Am naechsten Tag tanzten wir alle am Nachmittag noch einmal an und wollten die Flaschen aus der Tonne heben, das hatte meine Schwiegermutter aber schon (neben der Herstellung von Makkaroni) getan und war anschliessend Feigen pfluecken gegangen.
Meistens weiss ich nicht, ob ich sie fuer diese Aktionen hassen oder lieben soll. Sie ist einfach so.

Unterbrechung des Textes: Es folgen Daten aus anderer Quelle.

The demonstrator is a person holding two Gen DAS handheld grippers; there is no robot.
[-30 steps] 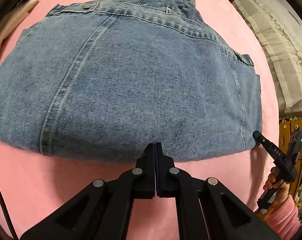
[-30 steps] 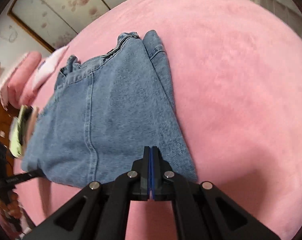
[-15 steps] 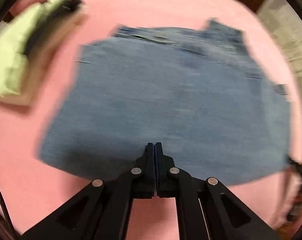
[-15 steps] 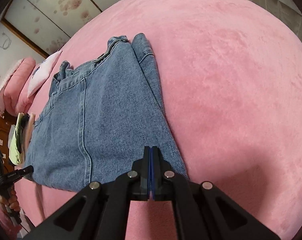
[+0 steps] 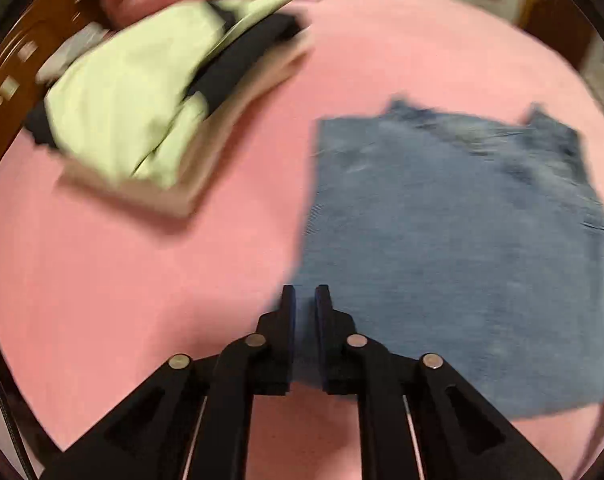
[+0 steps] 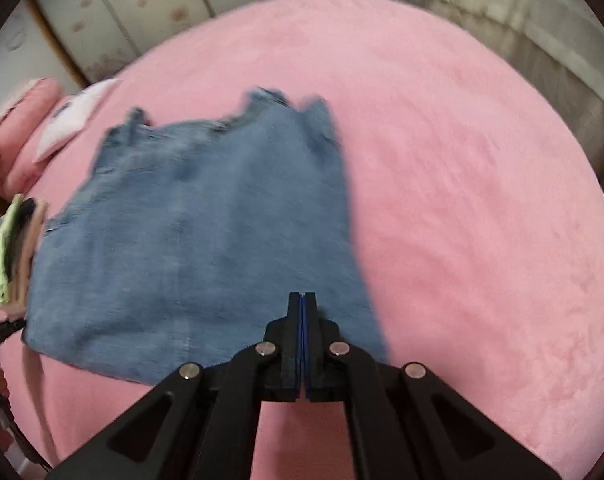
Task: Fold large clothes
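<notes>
Over the pink bed (image 6: 482,200), we are parting the empty left gripper (image 5: 305,300), right gripper (image 6: 302,304) clenched empty, risking rumpling the folded jeans (image 6: 205,232).

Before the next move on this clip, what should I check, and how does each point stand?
1. Jeans folded flat on the bed: ok.
2. Left gripper free of cloth, jaws opening: ok.
3. Right gripper shut, empty: ok.
4. Stack of folded clothes clear of the jeans: ok.
5. Fold edges even: cannot tell, blurred.
</notes>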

Jetzt bin ich gespannt, wie lange wir mit 90 Flaschen Tomatensauce auskommen. Nicht alle Flaschen sind 1-Liter-Flaschen, Gassosa ist nur 750 ml. Da der Rallyefahrer Pasta al sugo jeder anderen raffinierten Verfeinerung der Pasta vorzieht und der 13- jaehrige seine 1,70 m aussschliesslich mit Pasta erreicht hat, werde ich im naechsten Fruehjahr wahrscheinlich wieder die "Pelati", geschaelte Tomaten in Dosen kaufen. Jetzt aber sind wir reich und fuer den Winter geruestet und unser Sugo wird wunderbar und nach Sonne schmecken.